Work required: Among the lines below, copy exactly those from the one with "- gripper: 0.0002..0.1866" through the one with "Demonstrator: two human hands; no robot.", counting both ends.
::::::
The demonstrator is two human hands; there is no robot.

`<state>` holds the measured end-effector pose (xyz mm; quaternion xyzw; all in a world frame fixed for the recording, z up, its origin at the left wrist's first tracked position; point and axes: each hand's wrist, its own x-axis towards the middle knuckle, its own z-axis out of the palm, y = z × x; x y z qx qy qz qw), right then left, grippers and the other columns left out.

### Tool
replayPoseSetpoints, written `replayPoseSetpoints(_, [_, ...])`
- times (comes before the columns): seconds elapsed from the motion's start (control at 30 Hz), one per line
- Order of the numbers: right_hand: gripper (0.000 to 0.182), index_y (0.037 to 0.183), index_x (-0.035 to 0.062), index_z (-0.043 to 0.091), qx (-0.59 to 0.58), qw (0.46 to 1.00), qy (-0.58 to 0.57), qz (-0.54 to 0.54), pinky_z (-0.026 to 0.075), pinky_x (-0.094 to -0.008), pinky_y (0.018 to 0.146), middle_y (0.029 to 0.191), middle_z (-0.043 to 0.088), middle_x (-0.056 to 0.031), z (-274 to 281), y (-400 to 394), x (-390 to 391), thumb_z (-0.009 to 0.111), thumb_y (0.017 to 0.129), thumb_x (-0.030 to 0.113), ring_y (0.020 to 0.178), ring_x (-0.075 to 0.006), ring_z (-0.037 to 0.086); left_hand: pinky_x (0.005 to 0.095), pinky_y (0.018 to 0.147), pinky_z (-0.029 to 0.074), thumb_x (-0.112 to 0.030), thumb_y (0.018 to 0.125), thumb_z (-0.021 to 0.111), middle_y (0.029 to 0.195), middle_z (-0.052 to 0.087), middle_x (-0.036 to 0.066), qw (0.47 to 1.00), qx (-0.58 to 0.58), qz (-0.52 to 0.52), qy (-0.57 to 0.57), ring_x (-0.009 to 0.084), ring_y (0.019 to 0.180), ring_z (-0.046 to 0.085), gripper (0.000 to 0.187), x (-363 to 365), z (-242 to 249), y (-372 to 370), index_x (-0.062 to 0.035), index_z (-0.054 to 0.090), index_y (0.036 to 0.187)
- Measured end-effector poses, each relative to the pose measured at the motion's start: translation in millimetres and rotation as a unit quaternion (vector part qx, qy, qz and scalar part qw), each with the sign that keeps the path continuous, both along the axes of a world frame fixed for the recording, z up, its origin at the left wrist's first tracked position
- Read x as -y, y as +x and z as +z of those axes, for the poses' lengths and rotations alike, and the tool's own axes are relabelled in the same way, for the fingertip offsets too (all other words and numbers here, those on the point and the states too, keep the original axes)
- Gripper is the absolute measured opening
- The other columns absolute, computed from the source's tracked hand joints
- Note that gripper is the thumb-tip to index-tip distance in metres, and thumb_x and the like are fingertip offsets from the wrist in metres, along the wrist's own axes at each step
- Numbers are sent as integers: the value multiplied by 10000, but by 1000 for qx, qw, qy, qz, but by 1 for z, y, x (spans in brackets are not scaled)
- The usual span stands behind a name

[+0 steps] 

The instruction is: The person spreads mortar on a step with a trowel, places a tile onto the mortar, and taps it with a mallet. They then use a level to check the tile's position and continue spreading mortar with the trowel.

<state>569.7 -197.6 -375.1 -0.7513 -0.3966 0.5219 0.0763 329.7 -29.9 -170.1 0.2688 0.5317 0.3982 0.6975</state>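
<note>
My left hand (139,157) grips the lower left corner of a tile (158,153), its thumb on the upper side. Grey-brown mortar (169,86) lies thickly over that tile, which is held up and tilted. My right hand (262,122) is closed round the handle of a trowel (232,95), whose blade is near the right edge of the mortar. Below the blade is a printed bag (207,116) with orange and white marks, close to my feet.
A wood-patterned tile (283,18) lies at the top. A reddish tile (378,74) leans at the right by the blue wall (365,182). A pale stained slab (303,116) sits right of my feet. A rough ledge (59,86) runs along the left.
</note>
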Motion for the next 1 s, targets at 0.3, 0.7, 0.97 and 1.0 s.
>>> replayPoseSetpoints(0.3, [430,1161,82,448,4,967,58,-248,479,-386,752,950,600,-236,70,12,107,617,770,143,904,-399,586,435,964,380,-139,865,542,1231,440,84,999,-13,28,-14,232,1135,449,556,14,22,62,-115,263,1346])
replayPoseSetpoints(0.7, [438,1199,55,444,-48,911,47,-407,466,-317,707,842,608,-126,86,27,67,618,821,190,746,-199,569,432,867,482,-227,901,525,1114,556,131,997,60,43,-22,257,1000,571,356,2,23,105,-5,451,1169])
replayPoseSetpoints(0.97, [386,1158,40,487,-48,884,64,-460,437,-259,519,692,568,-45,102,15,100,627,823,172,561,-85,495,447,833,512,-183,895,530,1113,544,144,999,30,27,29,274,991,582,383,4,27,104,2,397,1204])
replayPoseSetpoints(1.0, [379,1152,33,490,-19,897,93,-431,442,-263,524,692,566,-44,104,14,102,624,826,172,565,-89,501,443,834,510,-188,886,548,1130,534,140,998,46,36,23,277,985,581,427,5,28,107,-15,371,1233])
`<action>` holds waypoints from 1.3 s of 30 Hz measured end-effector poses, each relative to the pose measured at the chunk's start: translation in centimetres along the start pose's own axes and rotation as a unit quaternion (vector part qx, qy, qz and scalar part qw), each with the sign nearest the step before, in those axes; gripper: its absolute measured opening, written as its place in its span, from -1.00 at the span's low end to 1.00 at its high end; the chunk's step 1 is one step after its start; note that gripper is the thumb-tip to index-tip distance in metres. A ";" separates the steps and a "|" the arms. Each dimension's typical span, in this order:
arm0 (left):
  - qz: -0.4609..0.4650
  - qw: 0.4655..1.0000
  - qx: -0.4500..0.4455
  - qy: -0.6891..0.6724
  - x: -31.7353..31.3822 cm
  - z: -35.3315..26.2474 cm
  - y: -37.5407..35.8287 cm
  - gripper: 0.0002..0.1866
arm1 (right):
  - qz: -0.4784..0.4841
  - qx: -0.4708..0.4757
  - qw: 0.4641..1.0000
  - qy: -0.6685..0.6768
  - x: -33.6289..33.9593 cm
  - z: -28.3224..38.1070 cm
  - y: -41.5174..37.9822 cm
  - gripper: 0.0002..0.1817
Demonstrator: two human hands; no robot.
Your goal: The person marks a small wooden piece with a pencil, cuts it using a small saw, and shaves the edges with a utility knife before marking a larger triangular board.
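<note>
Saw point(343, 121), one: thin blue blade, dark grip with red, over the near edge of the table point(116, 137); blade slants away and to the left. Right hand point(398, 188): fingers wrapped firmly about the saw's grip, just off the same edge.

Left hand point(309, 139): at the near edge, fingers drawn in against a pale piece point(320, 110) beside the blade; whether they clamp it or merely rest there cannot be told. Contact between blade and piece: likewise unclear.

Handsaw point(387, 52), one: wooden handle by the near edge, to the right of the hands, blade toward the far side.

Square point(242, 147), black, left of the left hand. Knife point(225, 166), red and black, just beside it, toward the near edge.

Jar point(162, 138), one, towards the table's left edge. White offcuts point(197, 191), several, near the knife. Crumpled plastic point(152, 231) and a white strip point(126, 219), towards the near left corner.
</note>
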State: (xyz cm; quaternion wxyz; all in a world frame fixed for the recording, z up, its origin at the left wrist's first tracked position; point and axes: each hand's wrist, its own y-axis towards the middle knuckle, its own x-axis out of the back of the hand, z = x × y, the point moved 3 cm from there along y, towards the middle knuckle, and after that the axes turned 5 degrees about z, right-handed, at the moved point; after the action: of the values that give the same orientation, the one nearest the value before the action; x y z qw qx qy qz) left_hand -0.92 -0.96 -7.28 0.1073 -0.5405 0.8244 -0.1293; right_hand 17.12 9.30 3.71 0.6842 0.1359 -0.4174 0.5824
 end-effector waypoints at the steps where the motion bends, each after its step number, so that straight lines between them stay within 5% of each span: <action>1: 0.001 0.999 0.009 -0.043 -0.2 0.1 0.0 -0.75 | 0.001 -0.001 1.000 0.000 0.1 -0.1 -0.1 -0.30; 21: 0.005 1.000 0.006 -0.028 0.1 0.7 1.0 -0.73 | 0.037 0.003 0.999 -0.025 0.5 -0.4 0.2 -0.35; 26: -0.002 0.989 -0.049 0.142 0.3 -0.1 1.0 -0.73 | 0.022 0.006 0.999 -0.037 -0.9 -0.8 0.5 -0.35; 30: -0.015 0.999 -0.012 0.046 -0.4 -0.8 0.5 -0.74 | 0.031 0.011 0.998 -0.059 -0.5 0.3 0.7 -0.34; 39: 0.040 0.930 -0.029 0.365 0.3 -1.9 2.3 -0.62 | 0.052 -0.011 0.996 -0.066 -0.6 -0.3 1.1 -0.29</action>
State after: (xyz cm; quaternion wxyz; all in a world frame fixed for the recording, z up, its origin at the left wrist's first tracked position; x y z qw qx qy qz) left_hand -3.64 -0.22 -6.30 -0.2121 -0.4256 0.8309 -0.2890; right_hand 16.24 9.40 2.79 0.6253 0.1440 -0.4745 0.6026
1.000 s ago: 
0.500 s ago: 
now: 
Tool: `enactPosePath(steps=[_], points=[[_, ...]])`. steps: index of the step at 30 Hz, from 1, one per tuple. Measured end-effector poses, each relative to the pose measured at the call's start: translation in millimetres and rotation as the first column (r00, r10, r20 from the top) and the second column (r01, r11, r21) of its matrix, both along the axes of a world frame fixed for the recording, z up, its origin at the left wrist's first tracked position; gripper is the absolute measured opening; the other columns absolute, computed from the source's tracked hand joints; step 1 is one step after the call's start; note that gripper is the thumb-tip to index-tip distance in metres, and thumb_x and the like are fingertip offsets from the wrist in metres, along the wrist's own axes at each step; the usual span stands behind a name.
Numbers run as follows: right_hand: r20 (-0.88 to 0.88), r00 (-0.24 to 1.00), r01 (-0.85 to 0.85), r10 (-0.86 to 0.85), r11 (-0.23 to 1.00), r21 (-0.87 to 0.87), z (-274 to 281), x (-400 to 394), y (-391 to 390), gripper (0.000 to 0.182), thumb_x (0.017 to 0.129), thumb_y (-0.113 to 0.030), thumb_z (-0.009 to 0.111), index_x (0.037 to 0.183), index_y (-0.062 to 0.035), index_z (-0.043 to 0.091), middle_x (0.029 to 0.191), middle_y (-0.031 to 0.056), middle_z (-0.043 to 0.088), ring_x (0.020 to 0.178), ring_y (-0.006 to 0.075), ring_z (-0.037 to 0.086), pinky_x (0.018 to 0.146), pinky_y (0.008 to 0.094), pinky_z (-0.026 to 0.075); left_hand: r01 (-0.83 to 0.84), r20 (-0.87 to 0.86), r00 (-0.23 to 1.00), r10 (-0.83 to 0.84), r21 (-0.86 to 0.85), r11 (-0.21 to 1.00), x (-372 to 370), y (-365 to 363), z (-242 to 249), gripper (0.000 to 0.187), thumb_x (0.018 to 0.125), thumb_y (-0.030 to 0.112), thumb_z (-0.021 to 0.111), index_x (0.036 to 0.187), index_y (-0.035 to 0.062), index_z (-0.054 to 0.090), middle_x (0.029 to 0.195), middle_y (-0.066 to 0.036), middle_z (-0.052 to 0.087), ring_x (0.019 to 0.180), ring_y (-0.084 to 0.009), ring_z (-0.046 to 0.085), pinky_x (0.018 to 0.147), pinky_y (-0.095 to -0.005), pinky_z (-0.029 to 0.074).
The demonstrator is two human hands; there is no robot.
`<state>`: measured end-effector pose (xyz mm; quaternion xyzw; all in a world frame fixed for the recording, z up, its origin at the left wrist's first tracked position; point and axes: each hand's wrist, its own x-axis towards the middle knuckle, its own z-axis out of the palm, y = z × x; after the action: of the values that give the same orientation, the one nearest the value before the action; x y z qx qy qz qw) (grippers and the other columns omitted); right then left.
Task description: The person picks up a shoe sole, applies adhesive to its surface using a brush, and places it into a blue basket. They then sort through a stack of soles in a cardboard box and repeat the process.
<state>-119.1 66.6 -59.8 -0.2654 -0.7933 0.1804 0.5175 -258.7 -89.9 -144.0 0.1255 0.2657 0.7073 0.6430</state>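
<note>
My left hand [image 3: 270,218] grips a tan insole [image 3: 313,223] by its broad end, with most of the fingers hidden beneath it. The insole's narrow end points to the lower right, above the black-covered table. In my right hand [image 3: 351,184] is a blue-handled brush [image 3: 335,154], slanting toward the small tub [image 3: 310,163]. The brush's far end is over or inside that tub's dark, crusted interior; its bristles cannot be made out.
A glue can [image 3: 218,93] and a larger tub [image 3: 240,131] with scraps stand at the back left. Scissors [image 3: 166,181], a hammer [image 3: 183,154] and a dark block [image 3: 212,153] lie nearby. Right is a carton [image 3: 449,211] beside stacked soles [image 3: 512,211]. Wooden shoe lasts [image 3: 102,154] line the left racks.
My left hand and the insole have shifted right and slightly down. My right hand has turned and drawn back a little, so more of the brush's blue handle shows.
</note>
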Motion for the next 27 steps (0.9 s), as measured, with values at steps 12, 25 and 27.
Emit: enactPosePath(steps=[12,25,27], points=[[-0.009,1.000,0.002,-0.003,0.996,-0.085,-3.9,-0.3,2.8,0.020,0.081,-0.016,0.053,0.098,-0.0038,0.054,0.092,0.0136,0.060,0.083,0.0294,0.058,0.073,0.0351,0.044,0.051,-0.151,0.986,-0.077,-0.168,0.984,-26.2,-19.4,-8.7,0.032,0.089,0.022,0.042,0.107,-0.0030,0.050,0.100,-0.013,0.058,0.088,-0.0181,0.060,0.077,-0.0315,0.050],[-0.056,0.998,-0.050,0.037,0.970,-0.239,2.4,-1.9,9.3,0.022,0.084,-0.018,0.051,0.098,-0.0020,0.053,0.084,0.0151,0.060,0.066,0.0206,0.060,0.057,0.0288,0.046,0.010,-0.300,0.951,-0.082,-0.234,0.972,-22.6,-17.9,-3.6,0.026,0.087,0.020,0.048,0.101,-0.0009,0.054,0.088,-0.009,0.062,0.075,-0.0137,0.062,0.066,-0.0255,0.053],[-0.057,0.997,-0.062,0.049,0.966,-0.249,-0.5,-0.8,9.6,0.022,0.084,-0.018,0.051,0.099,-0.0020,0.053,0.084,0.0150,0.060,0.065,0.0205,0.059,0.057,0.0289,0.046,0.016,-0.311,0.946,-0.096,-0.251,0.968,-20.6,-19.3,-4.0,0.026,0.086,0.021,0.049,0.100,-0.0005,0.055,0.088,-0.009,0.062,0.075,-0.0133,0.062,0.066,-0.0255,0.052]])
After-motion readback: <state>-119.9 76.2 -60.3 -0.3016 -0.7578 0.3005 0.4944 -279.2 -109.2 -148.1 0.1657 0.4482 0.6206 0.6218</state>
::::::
Result of this task:
  - gripper: 0.0002..0.1866
arm1 (right):
  - qz: -0.4784..0.4841
  - qx: -0.4708..0.4757
  - qw: 0.4641..1.0000
  - qy: -0.6685..0.6768
  - x: -33.6289..33.9593 cm
  - z: -28.3224..38.1070 cm
  - y: -41.5174..37.9822 cm
  - gripper: 0.0002..0.1817
Demonstrator: two human hands; no robot.

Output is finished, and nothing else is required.